For the listing below, give the count of lines containing "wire", and no other text.

______________________________

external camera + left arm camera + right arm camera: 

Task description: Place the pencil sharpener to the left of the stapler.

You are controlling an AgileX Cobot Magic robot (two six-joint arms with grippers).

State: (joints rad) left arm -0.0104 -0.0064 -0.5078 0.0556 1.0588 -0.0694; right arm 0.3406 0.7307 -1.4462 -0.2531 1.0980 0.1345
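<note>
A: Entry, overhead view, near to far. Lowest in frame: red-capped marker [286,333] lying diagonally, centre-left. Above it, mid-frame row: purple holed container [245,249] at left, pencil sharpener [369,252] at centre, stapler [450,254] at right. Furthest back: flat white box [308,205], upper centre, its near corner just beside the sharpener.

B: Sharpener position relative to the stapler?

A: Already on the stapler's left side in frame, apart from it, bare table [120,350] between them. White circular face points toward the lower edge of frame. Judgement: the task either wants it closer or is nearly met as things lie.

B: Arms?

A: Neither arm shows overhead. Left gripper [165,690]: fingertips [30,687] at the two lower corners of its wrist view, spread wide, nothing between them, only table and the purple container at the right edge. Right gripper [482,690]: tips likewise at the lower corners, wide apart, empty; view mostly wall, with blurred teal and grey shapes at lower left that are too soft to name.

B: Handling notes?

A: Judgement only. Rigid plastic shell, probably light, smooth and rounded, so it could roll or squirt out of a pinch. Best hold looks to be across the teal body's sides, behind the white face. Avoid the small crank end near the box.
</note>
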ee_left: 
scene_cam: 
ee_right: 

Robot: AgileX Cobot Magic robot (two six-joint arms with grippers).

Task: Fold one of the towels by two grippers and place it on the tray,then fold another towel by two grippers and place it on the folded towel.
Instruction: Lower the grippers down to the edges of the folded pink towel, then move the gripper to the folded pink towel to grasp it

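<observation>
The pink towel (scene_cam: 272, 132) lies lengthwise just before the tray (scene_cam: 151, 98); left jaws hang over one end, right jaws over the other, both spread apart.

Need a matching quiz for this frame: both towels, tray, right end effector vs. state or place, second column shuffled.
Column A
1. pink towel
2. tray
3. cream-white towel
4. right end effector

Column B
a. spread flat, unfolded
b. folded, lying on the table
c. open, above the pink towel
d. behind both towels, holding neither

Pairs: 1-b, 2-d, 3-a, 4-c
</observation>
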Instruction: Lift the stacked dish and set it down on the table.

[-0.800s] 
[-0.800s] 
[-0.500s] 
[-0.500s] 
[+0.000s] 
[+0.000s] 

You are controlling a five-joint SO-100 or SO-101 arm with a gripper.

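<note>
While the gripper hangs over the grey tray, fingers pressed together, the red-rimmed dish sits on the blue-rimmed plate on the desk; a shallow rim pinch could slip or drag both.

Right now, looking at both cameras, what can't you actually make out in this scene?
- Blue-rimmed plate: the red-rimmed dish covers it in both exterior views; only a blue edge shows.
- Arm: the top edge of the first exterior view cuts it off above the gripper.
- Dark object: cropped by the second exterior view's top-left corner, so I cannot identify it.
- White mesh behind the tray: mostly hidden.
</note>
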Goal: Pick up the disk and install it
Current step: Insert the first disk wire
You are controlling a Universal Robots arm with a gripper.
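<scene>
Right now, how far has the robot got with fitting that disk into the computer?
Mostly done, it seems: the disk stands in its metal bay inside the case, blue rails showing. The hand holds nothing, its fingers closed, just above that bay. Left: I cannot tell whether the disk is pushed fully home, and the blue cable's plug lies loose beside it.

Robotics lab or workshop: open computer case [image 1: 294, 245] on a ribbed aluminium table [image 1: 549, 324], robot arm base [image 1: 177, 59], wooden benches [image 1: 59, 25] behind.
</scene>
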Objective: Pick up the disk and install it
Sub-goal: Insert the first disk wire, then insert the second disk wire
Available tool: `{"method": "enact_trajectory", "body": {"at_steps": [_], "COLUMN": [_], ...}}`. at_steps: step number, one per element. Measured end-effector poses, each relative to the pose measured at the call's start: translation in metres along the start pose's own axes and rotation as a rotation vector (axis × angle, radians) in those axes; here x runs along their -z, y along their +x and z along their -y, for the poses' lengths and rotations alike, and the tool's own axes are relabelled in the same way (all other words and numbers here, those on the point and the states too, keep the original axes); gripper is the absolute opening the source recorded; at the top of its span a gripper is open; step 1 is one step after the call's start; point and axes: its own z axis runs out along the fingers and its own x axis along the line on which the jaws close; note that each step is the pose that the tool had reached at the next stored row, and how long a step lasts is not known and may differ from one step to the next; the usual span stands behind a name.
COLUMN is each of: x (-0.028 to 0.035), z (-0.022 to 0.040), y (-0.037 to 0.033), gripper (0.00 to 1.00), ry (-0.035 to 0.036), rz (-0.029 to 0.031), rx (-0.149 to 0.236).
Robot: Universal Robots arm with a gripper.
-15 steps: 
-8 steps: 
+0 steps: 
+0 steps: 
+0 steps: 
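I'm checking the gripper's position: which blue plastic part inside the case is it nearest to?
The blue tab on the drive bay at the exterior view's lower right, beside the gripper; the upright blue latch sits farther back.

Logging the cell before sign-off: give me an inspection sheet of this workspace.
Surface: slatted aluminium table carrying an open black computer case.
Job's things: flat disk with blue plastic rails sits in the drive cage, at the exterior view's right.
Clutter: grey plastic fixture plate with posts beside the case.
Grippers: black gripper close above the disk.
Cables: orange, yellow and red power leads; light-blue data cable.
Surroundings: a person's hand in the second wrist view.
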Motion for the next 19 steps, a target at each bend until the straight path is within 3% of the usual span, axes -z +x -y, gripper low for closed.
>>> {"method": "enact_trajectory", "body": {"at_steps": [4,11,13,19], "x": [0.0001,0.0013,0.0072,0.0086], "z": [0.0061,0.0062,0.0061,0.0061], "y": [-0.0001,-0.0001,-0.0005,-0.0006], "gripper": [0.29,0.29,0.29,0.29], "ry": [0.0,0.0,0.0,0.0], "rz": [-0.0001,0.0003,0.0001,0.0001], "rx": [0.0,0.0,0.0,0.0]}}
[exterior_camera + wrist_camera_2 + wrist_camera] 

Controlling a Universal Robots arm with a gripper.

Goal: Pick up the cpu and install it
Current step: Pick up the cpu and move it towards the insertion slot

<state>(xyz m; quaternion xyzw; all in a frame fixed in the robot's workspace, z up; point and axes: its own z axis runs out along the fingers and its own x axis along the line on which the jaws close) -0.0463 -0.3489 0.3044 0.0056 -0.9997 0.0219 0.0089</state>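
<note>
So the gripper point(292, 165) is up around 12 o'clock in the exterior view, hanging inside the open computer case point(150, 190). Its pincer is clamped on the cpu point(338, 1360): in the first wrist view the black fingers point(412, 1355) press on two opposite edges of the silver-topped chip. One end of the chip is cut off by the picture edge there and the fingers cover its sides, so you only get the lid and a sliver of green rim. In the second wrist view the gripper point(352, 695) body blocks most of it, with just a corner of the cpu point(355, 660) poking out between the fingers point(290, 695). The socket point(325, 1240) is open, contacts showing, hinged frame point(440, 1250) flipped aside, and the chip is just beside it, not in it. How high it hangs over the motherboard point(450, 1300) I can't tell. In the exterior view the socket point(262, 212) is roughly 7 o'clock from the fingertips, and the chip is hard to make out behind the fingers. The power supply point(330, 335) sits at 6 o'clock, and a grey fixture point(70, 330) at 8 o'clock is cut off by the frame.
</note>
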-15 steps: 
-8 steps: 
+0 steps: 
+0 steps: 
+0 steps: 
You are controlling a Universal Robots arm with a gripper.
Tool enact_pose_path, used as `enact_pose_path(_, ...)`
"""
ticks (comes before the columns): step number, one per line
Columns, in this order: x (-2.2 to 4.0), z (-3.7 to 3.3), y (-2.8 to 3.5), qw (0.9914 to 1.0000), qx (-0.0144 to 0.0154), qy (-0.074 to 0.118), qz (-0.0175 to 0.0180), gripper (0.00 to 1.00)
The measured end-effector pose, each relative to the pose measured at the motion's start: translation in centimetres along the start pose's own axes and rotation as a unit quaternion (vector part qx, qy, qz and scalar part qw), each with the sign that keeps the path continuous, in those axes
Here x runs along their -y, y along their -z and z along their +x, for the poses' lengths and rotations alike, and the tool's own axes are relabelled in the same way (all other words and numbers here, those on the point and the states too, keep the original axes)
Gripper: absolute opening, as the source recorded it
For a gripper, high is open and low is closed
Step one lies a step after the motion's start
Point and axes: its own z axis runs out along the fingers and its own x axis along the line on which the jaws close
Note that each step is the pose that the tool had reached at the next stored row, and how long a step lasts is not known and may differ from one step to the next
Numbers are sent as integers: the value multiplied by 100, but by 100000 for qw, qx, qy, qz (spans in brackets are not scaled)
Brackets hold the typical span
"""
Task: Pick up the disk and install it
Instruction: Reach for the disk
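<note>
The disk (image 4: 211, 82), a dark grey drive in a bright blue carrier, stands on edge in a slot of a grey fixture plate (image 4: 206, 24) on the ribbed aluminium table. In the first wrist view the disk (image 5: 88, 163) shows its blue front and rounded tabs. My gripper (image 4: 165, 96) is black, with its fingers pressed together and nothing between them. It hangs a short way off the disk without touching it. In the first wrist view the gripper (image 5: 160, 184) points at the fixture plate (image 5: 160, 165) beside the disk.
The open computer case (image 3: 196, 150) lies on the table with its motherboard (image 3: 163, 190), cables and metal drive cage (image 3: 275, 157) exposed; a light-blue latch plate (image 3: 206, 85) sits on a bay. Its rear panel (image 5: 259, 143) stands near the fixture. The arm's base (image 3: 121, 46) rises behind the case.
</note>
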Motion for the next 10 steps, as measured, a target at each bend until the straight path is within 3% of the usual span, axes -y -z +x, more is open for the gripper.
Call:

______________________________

[FINISHED EXERCISE]: 2